Russell Wilson’s family tree is rooted in special. His grandfather was president of Norfolk State University, and his grandmother was a college professor. His uncle went to Harvard Law School and is an accomplished Washington attorney, and his father studied law at Virginia and practiced in Richmond.
“Whether it was sports or academics, it really didn’t matter. We wanted to succeed against whatever was deemed the best,” said the quarterback’s uncle, Ben Wilson. “You wanted to play the best and succeed against the best.”
Wilson attended the Collegiate School in Richmond and played football there for Charlie McFall. Though his talent was undeniable, football seemed to have a ceiling. Tom Holliday, N.C. State’s associate head baseball coach, first saw Wilson play baseball as a junior and he had no doubts. “He was a major league baseball prospect,” Holliday said. “He was probably a football player who could maybe make football work because he was so athletic. But you could see a future in baseball.”
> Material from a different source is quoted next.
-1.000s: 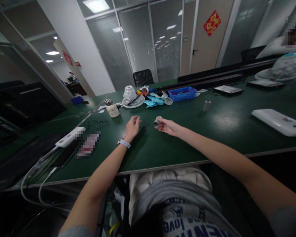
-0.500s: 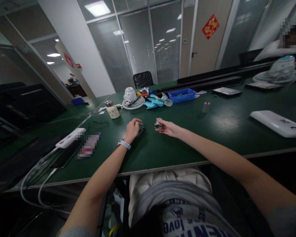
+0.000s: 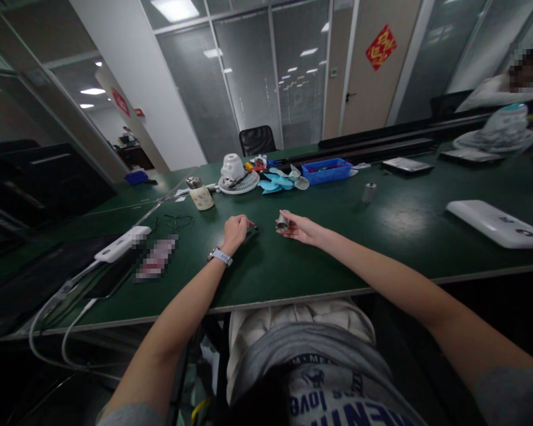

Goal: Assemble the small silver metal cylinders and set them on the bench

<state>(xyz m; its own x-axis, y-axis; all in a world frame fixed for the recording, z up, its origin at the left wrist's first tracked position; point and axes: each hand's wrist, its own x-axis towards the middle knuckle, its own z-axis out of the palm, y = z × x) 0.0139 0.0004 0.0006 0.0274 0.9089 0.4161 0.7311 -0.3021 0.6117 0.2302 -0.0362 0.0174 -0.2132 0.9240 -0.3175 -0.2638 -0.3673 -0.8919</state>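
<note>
My right hand (image 3: 302,229) is closed around a short grey metal cylinder (image 3: 283,221), its open-looking end turned toward me. It looks like a small motor casing, held just above the green table (image 3: 293,266). To the left, my left hand (image 3: 235,232) has its fingers curled, with thumb and forefinger at a small dark piece (image 3: 256,228) low over the tabletop. What that piece is cannot be made out. A similar metal cylinder (image 3: 369,192) stands upright farther off to the right, apart from both hands.
Beyond my hands lie a white fan body (image 3: 232,168), light-blue fan blades (image 3: 273,180) and a blue tray (image 3: 326,170). A cream bottle (image 3: 201,196) and a white power strip (image 3: 123,243) are on the left. On the right is a white casing (image 3: 497,223); a person sits behind.
My left fingers have curled in and come down onto the small dark piece on the table. The right hand still holds the metal cylinder in nearly the same place.
</note>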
Wilson attended N.C. State and played both sports. Several members of his family had competed collegiately, including his father, Harrison Wilson III, who played football and baseball at Dartmouth. In fact, Harrison III attended training camp and played in the 1980 preseason with the San Diego Chargers, reportedly one of the last players cut.
Wilson’s father was a guiding influence but he became sick midway through Wilson’s time at N.C. State. Still, he followed Wilson’s exploits from afar. Ben Wilson would drive to Raleigh, N.C., watch Wilson’s games and report back to Harrison all the details.
On June 8, 2010, Wilson was drafted by the Colorado Rockies in the fourth round of the Major League Baseball draft. On June 9, Harrison Wilson III died of complications from diabetes.